The optimal bandwidth for derivative estimation will be different from the bandwidth for density estimation. In general, every feature of a density has its own optimal bandwidth selector.
If your objective is to minimize mean integrated squared error (which is the usual criterion) there is nothing subjective about it. It is a matter of deriving the value that minimizes the criterion. The equations are given in Section 2.10 of Hansen (2009).
The tricky part is that the optimal bandwidth is a function of the density itself, so this solution is not directly useful. There are a number of methods around to try to deal with that problem.
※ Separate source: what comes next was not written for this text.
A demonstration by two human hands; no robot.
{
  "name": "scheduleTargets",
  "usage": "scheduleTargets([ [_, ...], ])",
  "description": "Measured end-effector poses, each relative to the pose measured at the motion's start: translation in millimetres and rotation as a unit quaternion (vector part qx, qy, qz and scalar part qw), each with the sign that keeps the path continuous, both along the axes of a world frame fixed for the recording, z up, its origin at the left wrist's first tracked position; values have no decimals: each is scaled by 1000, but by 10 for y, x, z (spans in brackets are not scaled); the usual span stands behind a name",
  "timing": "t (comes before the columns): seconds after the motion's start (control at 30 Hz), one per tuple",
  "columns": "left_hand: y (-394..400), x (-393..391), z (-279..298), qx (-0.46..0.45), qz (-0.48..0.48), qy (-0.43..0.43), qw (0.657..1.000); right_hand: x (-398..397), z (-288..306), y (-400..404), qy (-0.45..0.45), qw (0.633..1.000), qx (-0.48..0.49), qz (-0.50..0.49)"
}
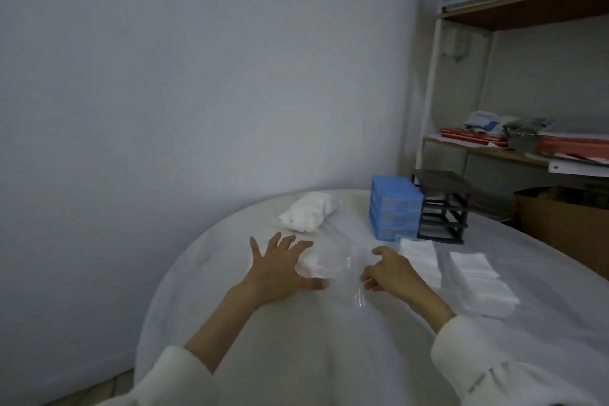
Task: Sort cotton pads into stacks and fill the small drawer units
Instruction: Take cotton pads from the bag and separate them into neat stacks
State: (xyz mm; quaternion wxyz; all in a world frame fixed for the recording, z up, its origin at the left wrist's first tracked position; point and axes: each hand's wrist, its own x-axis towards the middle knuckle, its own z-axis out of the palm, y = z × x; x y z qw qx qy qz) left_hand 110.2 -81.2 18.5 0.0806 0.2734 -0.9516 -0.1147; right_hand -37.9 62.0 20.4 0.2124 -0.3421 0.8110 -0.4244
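White-draped table (296, 339) against a bare wall, shelving at right. I log: left hand (280, 270) spread flat, fingers apart, on a clear plastic bag (333, 265) of cotton pads; right hand (390, 272) curled, pinching the bag's near-right edge. Bag lies between both hands — long axis running away from me. Sorted pad stacks (474, 277) just right; blue drawer unit (395, 208) beyond, black drawer frame (443, 208) beside it; second full bag (308, 212) far left.

wall shelf (527, 11), cardboard box (560, 224), red folders (474, 138)
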Motion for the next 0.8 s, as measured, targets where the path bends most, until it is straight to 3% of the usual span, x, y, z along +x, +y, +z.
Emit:
scheduleTargets([
  [0.07,-40,28,-64,53,6,6,999,17,18,-34,-99,995,-30,-11],
  [0.17,-68,67,-150,46,-7,1,999,58,26,-52,-170,984,-43,25],
  [0.47,-33,79,-160,32,83,-54,995,78,29,-36,-170,980,-88,62],
  [0.6,39,71,-169,28,137,-33,990,99,66,12,-161,980,-95,74],
  [0.8,123,122,-95,33,129,28,991,140,85,171,-164,976,-95,108],
])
These usually approximate some functionals of the density using normal approximations. (Note, there is no assumption that the density itself is normal. The assumption is that some functionals of the density can be obtained assuming normality.)
Where the approximations are imposed determines how good the bandwidth selector is. The crudest approach is called the "normal reference rule" which imposes the approximation at a high level. The end of Section 2.10 in Hansen (2009) gives the formula using this approach. This approach is implemented in the
hns() function from the
ks package on CRAN. That's probably the best you will get if you don't want to write your own code. So you can estimate the derivative of a density as follows (using
h <- hns(x,deriv.order=1)
den <- kdde(x, h=h, deriv.order=1)
A better approach, usually known as a "direct plug in" selector, imposes the approximation at a lower level. For straight density estimation, this is the Sheather-Jones method, implemented in R using
density(x,bw="SJ"). However, I don't think there is a similar facility available in any R package for derivative estimation.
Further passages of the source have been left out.